### YOUR ASSIGNMENT
Scan the entries below and extract each line with the word "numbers" in it.

### SUPPLIED DATA
Start of Block

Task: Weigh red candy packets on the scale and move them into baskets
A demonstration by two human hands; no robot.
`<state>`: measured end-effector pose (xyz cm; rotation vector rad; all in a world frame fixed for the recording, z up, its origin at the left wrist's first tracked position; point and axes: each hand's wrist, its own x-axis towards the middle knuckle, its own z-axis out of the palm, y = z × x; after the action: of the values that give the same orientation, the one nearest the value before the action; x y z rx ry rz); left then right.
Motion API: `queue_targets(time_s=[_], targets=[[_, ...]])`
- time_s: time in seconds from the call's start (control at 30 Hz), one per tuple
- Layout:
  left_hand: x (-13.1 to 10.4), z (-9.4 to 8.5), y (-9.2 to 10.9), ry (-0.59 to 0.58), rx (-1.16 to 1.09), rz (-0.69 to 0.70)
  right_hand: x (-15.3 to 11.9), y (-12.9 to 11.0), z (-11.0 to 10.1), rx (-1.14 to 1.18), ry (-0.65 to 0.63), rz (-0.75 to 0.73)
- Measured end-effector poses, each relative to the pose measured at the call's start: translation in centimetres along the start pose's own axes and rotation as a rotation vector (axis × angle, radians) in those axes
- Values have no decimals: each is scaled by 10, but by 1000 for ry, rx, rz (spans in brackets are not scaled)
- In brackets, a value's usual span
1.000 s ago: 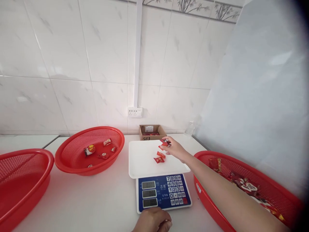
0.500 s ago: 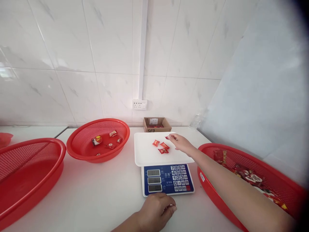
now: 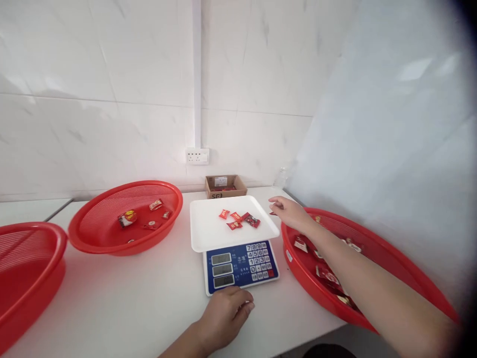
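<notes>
A digital scale (image 3: 241,267) with a white tray (image 3: 208,226) stands in the middle of the table. Several small red wrapped candies (image 3: 234,225) lie on the tray, with a darker red one (image 3: 251,220) at their right. My right hand (image 3: 292,215) hovers just off the tray's right edge, fingers pinched on a small dark red wrapped candy (image 3: 273,213) that is mostly hidden. My left hand (image 3: 226,314) rests at the scale's front edge beside the display, its fingers curled in with nothing visible in them.
To the right, under my forearm, is a red basket (image 3: 298,278) of wrapped snacks. Another red basket (image 3: 112,248) with several packets stands left of the scale, and a third (image 3: 37,293) at far left. Behind the scale are a cardboard box (image 3: 226,188) and a clear jar (image 3: 280,177).
A darker red candy now lies on the tray beside the others. My right hand has drawn back from over the tray to its right edge. The whole view has shifted right.
</notes>
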<state>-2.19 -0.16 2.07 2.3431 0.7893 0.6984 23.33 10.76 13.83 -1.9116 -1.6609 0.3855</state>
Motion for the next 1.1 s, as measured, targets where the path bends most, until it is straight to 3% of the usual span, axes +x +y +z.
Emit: queue_targets(time_s=[0.07, 0.23, 0.37, 0.5, 0.73, 0.93, 1.1], targets=[[0, 1, 0, 4, -13, 6, -9, 20, -21, -22, -33, 59], [2, 4, -1, -24, -32, 17, -28, 90, -62, -64, -293, 176], [4, 6, -3, -39, -28, 10, -48, 147, -71, -275, -201, 281], [4, 6, -5, -46, -22, -3, -71, 181, -65, -322, -137, 422], [4, 6, -6, -67, -22, -13, -76, 183, -72, -187, -119, 352], [5, 5, -6, -88, -12, -21, -79, 165, -87, 335, -118, 367], [3, 5, -5, -92, -23, -25, -80, 164, -83, 445, -93, 435]])
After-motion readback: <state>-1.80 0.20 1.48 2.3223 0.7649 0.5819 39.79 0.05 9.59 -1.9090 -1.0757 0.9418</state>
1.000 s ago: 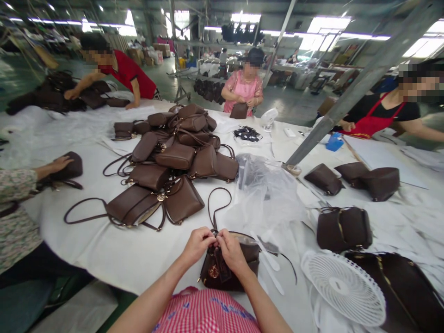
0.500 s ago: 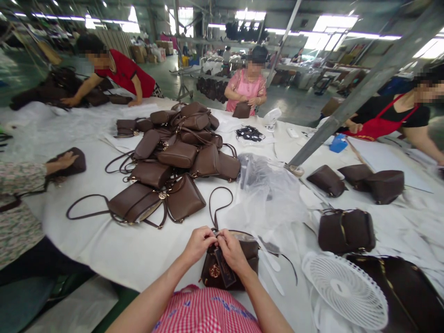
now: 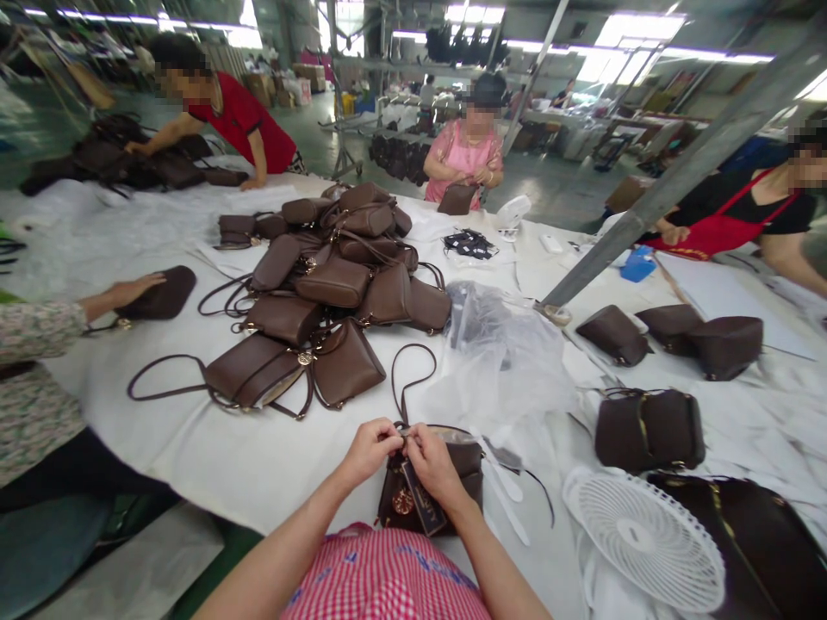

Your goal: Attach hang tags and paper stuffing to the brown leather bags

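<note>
A dark brown handbag (image 3: 463, 465) lies on the table right in front of me, its top partly open on a pale lining. At its upper left corner, where the thin strap (image 3: 401, 392) rises in a loop, my left hand (image 3: 373, 449) and my right hand (image 3: 432, 461) meet with pinched fingertips. What they grip there is too small to make out. A dark hang tag (image 3: 423, 499) with gold lettering dangles below my fingers, over the bag's front. Beside it shows a round metal charm (image 3: 402, 501).
Brown handbags (image 3: 332, 282) are heaped beyond my hands, clear plastic (image 3: 510, 344) to their right. A white fan (image 3: 646, 538) and more bags (image 3: 649, 430) stand at right. A slanted metal post (image 3: 620, 220) crosses the table. Co-workers surround it; one hand (image 3: 133, 293) rests on a bag at left.
My hands stay at the same corner of the bag with barely any movement; the tag has swung slightly right. The co-worker's hand at left has moved its bag rightward.
</note>
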`<action>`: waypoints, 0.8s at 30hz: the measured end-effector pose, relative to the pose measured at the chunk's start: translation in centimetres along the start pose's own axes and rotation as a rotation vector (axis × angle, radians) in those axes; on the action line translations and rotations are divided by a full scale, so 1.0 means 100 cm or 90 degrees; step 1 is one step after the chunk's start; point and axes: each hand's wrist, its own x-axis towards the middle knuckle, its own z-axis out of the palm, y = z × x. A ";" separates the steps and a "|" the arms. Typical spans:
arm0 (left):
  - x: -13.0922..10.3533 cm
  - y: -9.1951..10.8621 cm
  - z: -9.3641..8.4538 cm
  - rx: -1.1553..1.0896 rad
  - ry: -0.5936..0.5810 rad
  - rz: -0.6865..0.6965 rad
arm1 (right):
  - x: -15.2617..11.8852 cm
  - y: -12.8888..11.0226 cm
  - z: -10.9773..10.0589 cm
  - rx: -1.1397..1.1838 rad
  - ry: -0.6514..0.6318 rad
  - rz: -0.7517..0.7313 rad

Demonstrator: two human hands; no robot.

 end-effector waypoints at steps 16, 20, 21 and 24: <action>-0.005 0.004 -0.011 -0.405 -0.038 -0.116 | -0.010 -0.006 -0.010 0.529 0.022 0.181; -0.004 0.004 -0.011 -0.388 -0.026 -0.105 | -0.004 -0.007 -0.004 0.176 0.052 0.091; -0.005 0.004 -0.011 -0.390 -0.028 -0.106 | -0.002 -0.009 -0.004 0.095 0.066 0.054; -0.006 0.008 -0.012 -0.362 -0.028 -0.093 | 0.003 -0.012 -0.003 -0.016 0.104 0.001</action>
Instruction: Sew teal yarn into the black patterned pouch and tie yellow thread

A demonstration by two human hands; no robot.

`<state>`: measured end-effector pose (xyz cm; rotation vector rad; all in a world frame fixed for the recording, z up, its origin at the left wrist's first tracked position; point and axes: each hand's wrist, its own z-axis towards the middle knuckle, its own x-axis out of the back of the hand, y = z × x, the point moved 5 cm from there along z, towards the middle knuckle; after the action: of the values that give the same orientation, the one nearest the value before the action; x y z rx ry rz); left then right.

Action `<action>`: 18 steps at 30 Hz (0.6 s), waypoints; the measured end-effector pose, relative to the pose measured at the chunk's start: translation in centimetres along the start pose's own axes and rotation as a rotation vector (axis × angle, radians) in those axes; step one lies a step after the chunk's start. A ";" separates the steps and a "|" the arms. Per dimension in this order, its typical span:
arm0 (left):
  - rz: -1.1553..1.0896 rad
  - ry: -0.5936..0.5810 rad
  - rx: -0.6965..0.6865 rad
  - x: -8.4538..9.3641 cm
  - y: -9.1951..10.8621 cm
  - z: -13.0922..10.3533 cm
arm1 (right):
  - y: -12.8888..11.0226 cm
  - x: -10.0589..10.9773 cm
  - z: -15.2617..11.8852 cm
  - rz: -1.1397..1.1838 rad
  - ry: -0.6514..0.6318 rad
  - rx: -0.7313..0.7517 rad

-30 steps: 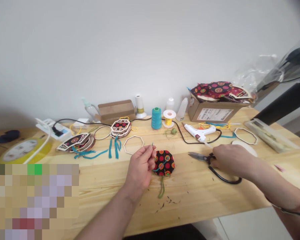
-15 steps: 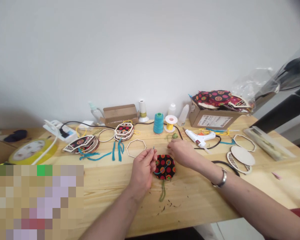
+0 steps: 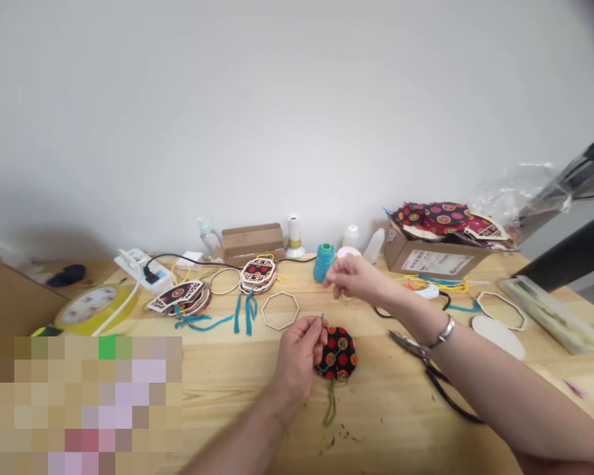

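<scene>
My left hand [image 3: 301,359] pinches the end of a thin blue cord, a tip of which shows above its thumb. Beside those fingers a round black fabric piece [image 3: 344,349] with red and orange flower circles lies on the table. Across its face runs blue cord, and an olive-green cord loop [image 3: 330,406] hangs from its near edge. My right hand [image 3: 354,277] is raised in front of a teal thread cone [image 3: 323,262], fingers closed together; what they hold, if anything, is too small to make out. Under my right forearm lie scissors [image 3: 410,344], partly hidden.
An octagonal wooden ring [image 3: 280,311] lies left of my hands. Farther left are stacked wooden-framed ornaments [image 3: 257,276], yellow tape [image 3: 92,309] and a power strip [image 3: 141,270]. A cardboard box [image 3: 433,256] with fabric pieces stands back right, near a clear tray [image 3: 554,316].
My right hand has risen and moved away from my left hand, towards the teal cone. The scissors' blades have come into sight. My left hand keeps its pinch. The view has shifted slightly.
</scene>
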<state>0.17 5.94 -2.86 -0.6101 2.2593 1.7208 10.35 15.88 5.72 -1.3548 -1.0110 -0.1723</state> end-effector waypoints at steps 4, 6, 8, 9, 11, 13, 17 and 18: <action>0.007 -0.019 0.014 0.0 -0.3 0.1 | -2.4 4.4 2.6 0.661 0.125 -0.010; 0.001 -0.021 0.008 0.0 -0.3 0.1 | -3.6 6.9 3.5 0.785 0.184 0.019; -0.004 -0.017 -0.004 0.1 -0.2 0.1 | -4.8 9.3 4.1 0.906 0.256 0.070; -0.004 -0.016 -0.010 0.1 -0.1 0.1 | -5.3 10.5 4.1 0.954 0.293 0.098; 0.003 -0.026 -0.020 0.0 0.0 0.0 | -6.5 12.6 3.8 0.992 0.354 0.146; 0.012 -0.034 -0.042 -0.1 0.1 -0.1 | -7.8 14.4 3.0 0.979 0.391 0.200; 0.001 -0.016 -0.097 -0.2 0.2 -0.1 | -10.0 16.8 1.5 0.907 0.425 0.303; -0.005 -0.006 -0.104 -0.2 0.2 -0.1 | -10.3 17.1 1.3 0.889 0.431 0.319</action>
<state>0.33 5.94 -2.60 -0.6309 2.1732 1.8447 13.16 21.64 24.64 -1.2780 -0.0197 0.3431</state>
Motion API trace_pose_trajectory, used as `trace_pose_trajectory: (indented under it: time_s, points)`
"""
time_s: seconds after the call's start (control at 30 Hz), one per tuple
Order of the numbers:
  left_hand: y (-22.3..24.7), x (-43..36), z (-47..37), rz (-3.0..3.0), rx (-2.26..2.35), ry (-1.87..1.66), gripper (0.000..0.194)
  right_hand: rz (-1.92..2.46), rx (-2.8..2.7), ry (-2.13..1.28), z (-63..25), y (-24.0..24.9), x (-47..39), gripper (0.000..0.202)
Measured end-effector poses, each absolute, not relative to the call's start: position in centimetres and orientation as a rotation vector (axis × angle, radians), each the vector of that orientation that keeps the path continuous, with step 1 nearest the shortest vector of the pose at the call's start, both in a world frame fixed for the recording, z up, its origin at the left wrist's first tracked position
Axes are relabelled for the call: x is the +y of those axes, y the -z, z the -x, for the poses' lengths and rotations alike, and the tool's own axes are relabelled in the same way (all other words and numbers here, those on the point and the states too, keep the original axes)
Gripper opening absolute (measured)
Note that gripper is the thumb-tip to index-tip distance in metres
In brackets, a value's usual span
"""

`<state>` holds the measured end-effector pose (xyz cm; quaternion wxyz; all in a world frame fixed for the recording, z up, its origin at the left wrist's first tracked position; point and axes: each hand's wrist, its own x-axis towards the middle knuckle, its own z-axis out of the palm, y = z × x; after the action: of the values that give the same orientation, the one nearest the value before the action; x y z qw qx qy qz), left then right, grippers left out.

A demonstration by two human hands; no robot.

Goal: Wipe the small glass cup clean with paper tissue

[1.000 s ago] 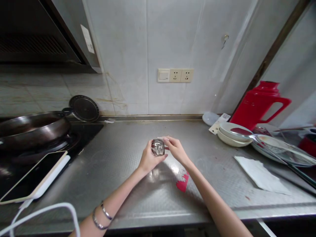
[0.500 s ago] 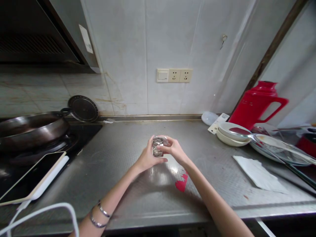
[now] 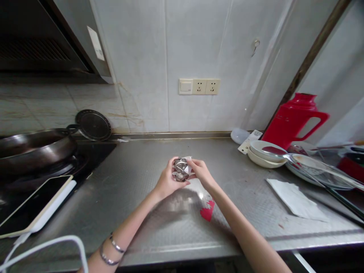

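Note:
A small silvery, crinkled foil-wrapped item point(image 3: 181, 170) is held between both hands above the middle of the steel counter point(image 3: 136, 159). My left hand point(image 3: 167, 180) cups it from the left, with the thumb along its lower side. From the right, my right hand point(image 3: 200, 172) pinches a pale flap of the wrapping at the upper right edge. What lies inside the foil cannot be made out. A torn red scrap point(image 3: 207, 211) lies on the counter below my right hand.
At left, a pan point(image 3: 36, 148) sits on the black stove beside a phone point(image 3: 31, 208) with a white cable. Stacked bowls point(image 3: 265, 161), a red thermos point(image 3: 290, 121), plates point(image 3: 309, 172) and a white napkin point(image 3: 295, 199) occupy the right side.
More of the crinkled foil faces the camera, and a pale flap now stands out at its upper right. My right fingers have shifted from the foil's front to that edge.

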<state>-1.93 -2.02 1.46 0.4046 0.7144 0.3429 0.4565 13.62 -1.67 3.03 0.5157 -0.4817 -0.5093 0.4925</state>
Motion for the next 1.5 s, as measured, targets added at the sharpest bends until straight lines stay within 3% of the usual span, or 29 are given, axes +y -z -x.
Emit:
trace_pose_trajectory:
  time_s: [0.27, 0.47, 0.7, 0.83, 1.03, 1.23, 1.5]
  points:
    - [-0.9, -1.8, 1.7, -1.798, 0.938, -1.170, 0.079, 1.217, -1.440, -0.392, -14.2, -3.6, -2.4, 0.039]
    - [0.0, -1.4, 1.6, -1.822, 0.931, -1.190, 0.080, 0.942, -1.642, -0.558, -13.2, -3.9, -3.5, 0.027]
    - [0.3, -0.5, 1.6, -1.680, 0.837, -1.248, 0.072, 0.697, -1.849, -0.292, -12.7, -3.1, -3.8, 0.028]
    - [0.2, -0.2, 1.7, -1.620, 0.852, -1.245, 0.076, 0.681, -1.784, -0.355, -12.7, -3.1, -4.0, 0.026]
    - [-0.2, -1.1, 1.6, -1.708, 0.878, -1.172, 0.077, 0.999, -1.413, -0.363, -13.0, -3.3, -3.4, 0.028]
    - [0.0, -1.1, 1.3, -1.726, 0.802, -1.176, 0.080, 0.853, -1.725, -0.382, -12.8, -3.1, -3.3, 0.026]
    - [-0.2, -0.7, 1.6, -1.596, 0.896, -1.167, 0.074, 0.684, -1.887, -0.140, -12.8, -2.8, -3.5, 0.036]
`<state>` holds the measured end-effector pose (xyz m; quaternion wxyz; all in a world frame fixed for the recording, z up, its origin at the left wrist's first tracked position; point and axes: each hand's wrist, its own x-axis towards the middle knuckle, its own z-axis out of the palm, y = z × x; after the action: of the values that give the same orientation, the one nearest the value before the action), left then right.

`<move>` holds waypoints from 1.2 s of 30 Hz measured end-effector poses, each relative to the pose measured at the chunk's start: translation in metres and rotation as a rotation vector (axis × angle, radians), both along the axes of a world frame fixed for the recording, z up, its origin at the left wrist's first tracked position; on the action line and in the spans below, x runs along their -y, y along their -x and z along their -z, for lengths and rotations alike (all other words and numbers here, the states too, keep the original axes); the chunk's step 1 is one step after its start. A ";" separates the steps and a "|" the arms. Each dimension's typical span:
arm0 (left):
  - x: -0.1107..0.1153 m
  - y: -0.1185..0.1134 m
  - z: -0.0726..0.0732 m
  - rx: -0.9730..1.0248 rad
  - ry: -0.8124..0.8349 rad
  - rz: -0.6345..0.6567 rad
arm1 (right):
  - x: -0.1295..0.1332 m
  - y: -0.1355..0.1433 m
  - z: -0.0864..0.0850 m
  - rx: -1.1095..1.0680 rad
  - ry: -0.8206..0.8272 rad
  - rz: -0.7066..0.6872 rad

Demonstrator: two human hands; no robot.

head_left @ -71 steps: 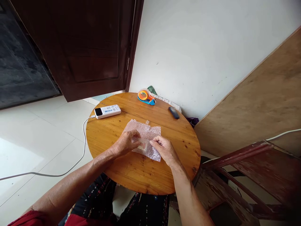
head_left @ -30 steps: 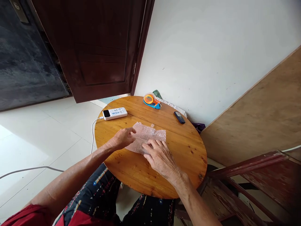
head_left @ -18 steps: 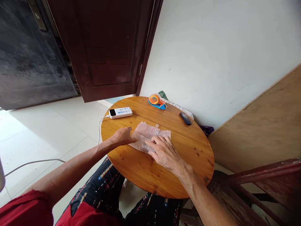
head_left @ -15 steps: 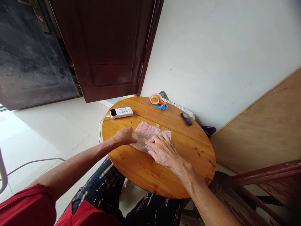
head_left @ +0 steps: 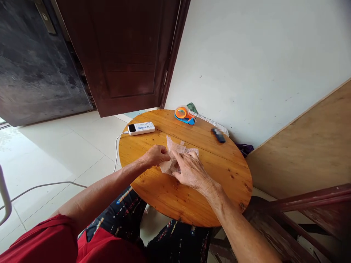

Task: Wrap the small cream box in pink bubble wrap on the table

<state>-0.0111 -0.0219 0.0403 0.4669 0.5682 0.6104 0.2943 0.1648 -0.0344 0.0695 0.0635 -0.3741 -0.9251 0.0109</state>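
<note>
As the left hand pinches an edge of bubble wrap between thumb and fingers, the right hand lies over it, fingers spread, on a round wooden table; beyond the fingertips sits a tape dispenser (orange and blue).

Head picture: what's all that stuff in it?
bubble wrap: 1, clear, on table
table: 1, orange-brown, centre
boxy device: 1, white, table's left
cable: 1, white, at device
tape dispenser: 1, orange and blue, table's back
gadget: 1, dark, table's right
unclear lump: 1, green, behind dispenser
strip: 1, white, table's back
bundle: 1, purple, beyond table
doors: 2, maroon and grey, left
wall: 1, white, back
panel: 1, brown, right
frame: 1, maroon, lower right
floor: 1, pale, left
top: 1, red, lower left
trousers: 1, dark, bottom
left hand: 1, bare, at wrap's left
right hand: 1, bare, on wrap
</note>
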 end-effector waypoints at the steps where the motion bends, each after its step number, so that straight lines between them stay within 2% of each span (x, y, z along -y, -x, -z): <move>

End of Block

### ANSWER SPACE
Order of the numbers:
Axes are relabelled for the call: x is the +y of those axes, y the -z, z the -x, for the poses' lengths and rotations alike, and the tool's own axes are relabelled in the same way (all other words and numbers here, those on the point and the states too, keep the original axes)
`<move>` holds waypoints from 1.2 s of 30 Hz measured end-effector poses, each relative to the pose measured at the chunk's start: translation in metres and rotation as a rotation vector (axis × angle, radians), both along the axes of a world frame fixed for the recording, z up, its origin at the left wrist's first tracked position; on the action line and in the spans below, x runs along their -y, y along their -x and z along their -z, for lengths and rotations alike (all other words and numbers here, the states too, keep the original axes); the chunk's step 1 is one step after its start. A ";" separates the steps and a "|" the arms. Each dimension's typical span:

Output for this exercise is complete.